* [WORK ITEM]: The required answer is the data below, restated word for word with images omitted.

* [RECORDED INFORMATION]:
-- Opening Marker --
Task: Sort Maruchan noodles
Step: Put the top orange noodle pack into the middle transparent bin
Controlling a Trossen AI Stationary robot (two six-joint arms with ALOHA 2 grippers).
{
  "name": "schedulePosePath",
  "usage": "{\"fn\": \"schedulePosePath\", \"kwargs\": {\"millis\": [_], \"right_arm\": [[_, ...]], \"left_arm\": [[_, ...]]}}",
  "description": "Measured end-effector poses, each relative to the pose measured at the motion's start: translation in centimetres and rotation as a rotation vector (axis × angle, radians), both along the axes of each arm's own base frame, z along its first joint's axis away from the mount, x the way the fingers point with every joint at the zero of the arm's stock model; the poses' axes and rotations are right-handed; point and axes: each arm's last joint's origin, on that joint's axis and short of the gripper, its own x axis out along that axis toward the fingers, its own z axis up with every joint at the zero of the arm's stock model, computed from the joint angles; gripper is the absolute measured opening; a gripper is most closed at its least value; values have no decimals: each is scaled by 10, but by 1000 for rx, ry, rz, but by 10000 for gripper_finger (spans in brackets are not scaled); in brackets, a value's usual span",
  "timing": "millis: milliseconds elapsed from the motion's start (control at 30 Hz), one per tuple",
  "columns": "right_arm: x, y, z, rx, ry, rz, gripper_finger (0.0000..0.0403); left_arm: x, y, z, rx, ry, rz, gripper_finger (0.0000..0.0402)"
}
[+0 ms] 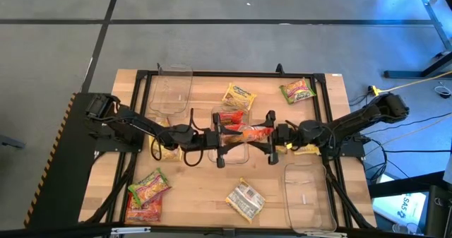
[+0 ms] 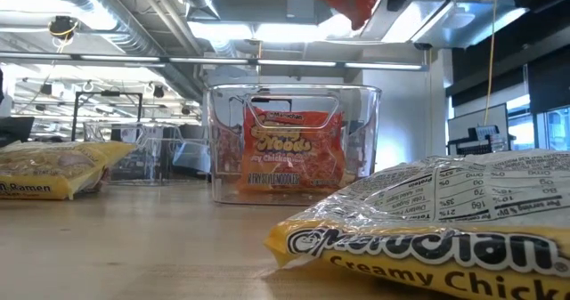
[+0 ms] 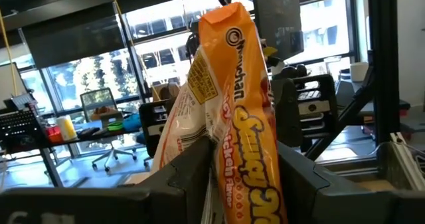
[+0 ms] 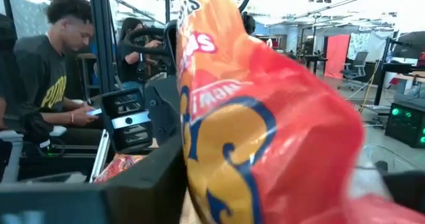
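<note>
The Maruchan noodles are only partly sorted, as I judge it: one red packet [image 2: 289, 153] stands inside the clear tray [image 1: 233, 152] at the table's middle, and I hold a second red-orange packet [image 1: 248, 131] in the air above that tray, stretched between both my grippers. My left gripper [image 1: 217, 135] pinches one end of it, the fingers [image 3: 189, 167] pressed against the crinkly wrapper on both sides; my right gripper [image 1: 271, 134] has the other end between its jaws, which sit close against the plastic, though I cannot tell whether they are gripping it firmly or letting go. The rest looks untouched. A yellow packet [image 1: 239, 94] and a green one [image 1: 297, 91] lie near the table's far edge, the green one toward the far right corner. Another yellow packet [image 1: 245, 198] lies near the near edge, and a small heap of green and red packets [image 1: 146, 193] sits at the near left corner. More yellow wrappers show under each of my arms, partly hidden. Two other clear trays, one at the far left [image 1: 172, 90] and one at the near right [image 1: 306, 195], appear to hold nothing yet. So I reckon one colour is started and most of the sorting remains.
</note>
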Motion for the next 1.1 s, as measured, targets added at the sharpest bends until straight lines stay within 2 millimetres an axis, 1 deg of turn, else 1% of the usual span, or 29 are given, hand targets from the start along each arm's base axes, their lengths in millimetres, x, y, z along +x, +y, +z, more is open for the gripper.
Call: {"fn": "schedulePosePath", "kwargs": {"millis": [133,200,333,433,533,667,767,833,967,1100], "right_arm": [[1,0,0,-28,2,-7,145],[1,0,0,-32,3,-25,125],[1,-1,-3,-50,28,-66,123],[0,-2,-3,-53,48,-87,137],[-1,-3,-4,-57,68,-106,138],[-1,-4,-1,-72,125,-144,123],[5,-3,5,-110,236,-163,123],[11,-2,14,-132,306,-168,128],[25,2,30,-187,452,-167,127],[44,6,46,-235,592,-169,124]], "left_arm": [[0,1,0,-3,1,13,130],[0,1,0,-10,2,41,130],[-4,-5,-1,-24,40,122,130],[-9,-11,0,-51,86,187,130],[-18,-18,0,-47,167,260,130],[-37,-28,-2,-9,316,355,130],[-53,-37,-10,1,427,403,130],[-58,-43,-18,-11,468,386,130],[-69,-51,-38,-63,467,339,130],[-80,-48,-61,-134,441,317,130]]}}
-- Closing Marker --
* [RESULT]:
Task: Sort Maruchan noodles
Step: Put the top orange noodle pack into the middle transparent bin
Controlling a Trossen AI Stationary robot (two six-joint arms with ALOHA 2 grippers).
{
  "name": "schedulePosePath",
  "usage": "{\"fn\": \"schedulePosePath\", \"kwargs\": {\"millis\": [_], \"right_arm\": [[_, ...]], \"left_arm\": [[_, ...]]}}",
  "description": "Measured end-effector poses, each relative to the pose measured at the motion's start: translation in centimetres and rotation as a rotation vector (axis × angle, radians), both along the axes of each arm's own base frame, z along its first joint's axis away from the mount, x the way the fingers point with every joint at the zero of the arm's stock model; the poses' axes and rotations are right-handed; point and axes: each arm's last joint's origin, on that joint's axis and short of the gripper, its own x axis out along that axis toward the fingers, its own z axis up with every joint at the zero of the arm's stock model, computed from the joint angles; gripper is the absolute measured opening; a gripper is most closed at its least value; values have no decimals: each is scaled by 10, but by 1000 for rx, ry, rz, but by 10000 for gripper_finger (spans in brackets are not scaled); in brackets, a value's usual span",
  "timing": "millis: milliseconds elapsed from the motion's start (control at 30 Hz), one per tuple",
  "columns": "right_arm: x, y, z, rx, ry, rz, gripper_finger (0.0000..0.0403); left_arm: x, y, z, rx, ry, rz, gripper_finger (0.0000..0.0402)"
}
[+0 ms] 
[+0 ms] 
[+0 ms] 
[+0 ms] 
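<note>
The Maruchan noodles are only partly sorted, as I judge it: one red packet [image 2: 289, 153] stands inside the clear tray [image 1: 233, 152] at the table's middle, and I hold a second red-orange packet [image 1: 248, 131] in the air above that tray, stretched between both my grippers. My left gripper [image 1: 217, 135] pinches one end of it, the fingers [image 3: 189, 167] pressed against the crinkly wrapper on both sides; my right gripper [image 1: 271, 134] has the other end between its jaws, which sit close against the plastic, though I cannot tell whether they are gripping it firmly or letting go. The rest looks untouched. A yellow packet [image 1: 239, 94] and a green one [image 1: 297, 91] lie near the table's far edge, the green one toward the far right corner. Another yellow packet [image 1: 245, 198] lies near the near edge, and a small heap of green and red packets [image 1: 146, 193] sits at the near left corner. More yellow wrappers show under each of my arms, partly hidden. Two other clear trays, one at the far left [image 1: 172, 90] and one at the near right [image 1: 306, 195], appear to hold nothing yet. So I reckon one colour is started and most of the sorting remains.
</note>
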Motion for the next 1.1 s, as measured, targets added at the sharpest bends until straight lines stay within 2 millimetres an axis, 1 deg of turn, else 1% of the usual span, or 29 are given, hand targets from the start along each arm's base axes, their lengths in millimetres, x, y, z along +x, +y, +z, more is open for the gripper.
Call: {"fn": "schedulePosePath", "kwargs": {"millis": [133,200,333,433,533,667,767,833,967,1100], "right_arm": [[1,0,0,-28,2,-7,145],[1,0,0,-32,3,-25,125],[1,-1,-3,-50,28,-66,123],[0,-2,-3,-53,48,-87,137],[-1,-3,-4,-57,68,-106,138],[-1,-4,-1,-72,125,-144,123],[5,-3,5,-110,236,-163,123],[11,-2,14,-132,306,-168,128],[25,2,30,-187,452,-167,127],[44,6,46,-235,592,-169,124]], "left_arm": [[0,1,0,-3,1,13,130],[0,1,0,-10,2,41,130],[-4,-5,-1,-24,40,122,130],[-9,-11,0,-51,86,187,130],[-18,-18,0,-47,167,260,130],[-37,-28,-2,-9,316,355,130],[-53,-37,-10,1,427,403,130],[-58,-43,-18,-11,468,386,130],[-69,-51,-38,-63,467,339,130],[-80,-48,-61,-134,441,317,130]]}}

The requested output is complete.